### ACTION ITEM
Only certain lines below are wanted: those starting at the line containing "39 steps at" and ending at the line containing "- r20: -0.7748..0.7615", both included, each retyped exactly.

[Stored items from a collection]
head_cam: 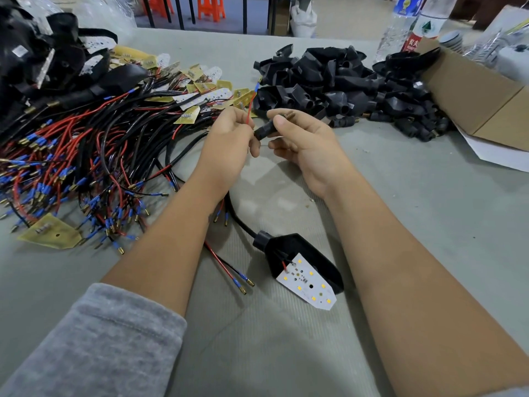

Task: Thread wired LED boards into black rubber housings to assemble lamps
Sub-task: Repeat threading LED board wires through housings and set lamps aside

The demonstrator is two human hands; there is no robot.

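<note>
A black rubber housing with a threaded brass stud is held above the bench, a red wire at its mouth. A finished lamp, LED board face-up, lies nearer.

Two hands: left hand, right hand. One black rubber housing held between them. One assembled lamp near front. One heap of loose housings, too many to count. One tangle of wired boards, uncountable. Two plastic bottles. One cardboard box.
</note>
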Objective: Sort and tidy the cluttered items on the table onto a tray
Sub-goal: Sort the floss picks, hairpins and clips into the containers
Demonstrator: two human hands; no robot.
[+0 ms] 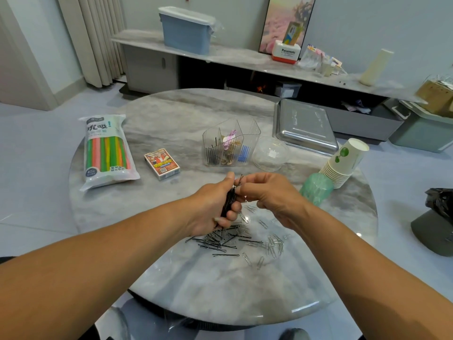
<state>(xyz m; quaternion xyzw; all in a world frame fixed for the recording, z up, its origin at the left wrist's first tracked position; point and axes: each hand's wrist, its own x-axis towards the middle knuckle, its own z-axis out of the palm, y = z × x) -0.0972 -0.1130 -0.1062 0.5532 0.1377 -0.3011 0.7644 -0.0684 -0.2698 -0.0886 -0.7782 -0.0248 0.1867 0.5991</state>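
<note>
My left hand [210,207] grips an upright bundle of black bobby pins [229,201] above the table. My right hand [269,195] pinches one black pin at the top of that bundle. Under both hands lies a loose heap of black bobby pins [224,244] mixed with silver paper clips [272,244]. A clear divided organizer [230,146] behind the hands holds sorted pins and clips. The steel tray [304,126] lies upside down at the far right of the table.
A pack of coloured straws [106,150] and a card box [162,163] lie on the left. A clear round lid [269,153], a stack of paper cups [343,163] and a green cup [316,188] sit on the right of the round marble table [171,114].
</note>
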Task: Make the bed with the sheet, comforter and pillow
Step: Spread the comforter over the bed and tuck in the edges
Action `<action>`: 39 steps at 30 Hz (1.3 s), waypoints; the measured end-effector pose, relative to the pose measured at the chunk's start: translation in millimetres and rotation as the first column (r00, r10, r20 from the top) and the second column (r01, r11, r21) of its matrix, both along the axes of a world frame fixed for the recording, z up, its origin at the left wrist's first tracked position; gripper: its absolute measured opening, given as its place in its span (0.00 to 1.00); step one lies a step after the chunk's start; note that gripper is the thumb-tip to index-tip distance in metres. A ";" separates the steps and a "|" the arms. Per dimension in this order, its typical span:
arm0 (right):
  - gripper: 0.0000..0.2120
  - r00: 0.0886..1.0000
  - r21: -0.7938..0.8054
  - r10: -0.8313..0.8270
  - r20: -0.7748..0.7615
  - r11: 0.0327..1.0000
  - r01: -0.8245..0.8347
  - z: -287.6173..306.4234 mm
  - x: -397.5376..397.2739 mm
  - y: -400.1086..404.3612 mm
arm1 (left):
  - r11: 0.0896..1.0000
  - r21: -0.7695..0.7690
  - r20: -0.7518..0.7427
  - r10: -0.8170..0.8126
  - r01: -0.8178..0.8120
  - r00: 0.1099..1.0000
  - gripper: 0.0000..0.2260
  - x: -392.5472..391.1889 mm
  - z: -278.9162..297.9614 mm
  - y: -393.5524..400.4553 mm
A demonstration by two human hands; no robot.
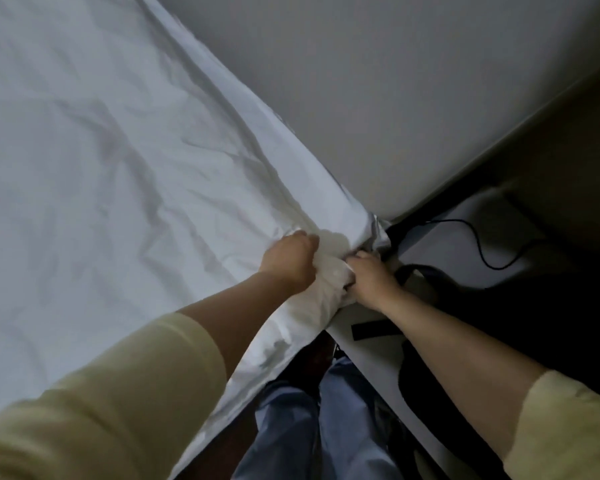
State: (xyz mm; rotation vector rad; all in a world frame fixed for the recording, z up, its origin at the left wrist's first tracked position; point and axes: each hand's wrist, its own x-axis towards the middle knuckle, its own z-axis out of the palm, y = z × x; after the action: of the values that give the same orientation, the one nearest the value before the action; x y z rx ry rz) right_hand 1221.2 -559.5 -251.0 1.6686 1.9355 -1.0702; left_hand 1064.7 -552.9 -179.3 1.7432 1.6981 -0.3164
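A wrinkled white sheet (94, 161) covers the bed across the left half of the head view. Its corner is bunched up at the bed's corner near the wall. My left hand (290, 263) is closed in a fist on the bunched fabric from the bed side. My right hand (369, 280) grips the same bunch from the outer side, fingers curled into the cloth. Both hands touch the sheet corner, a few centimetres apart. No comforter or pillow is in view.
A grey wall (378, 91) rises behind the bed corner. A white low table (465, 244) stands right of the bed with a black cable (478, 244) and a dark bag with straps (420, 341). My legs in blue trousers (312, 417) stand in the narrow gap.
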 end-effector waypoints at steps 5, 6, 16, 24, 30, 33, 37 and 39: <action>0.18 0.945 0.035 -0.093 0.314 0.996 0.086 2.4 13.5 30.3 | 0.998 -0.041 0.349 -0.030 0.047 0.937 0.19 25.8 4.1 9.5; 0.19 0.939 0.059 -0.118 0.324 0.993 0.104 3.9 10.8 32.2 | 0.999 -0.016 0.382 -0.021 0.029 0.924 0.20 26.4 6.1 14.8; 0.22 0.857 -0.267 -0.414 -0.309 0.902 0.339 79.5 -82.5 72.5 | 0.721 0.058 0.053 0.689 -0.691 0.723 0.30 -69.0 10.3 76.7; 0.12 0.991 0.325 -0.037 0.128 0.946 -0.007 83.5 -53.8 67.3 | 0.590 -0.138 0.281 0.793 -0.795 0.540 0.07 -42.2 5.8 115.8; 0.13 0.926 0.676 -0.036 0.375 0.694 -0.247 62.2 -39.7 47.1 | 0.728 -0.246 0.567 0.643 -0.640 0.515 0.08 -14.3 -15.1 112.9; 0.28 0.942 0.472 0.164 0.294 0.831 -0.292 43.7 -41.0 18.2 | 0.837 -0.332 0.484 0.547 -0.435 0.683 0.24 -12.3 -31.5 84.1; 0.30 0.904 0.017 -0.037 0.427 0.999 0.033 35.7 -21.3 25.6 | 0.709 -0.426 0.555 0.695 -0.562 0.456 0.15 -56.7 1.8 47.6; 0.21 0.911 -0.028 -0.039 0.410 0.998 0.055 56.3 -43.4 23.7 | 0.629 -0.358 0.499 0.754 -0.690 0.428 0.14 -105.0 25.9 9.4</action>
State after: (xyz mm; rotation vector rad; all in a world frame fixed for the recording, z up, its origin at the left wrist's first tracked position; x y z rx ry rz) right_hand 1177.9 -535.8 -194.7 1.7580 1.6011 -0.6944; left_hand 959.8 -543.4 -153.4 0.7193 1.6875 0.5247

### OUTPUT OF THE TASK
Action `<action>`: 39 steps at 30 Hz (1.3 s), waypoints; the measured end-effector pose, relative to the pose measured at the chunk's start: translation in millimetres and rotation as the first column (r00, r10, r20 from the top) and the second column (r01, r11, r21) of its matrix, both along the axes of a world frame fixed for the recording, z up, its origin at the left wrist's first tracked position; gripper: its absolute measured opening, given as its place in its span (0.00 to 1.00); step one lies a step after the chunk's start; note that gripper is the thumb-tip to index-tip distance in metres. A ";" separates the steps and a "|" the arms. Per dimension in this order, its typical span:
arm0 (right):
  - gripper: 0.0000..0.2120
  - r00: 0.0886..1.0000
  - r21: -0.7938..0.8054
  - r10: -0.8313..0.8270
  - r20: -0.7748..0.7615

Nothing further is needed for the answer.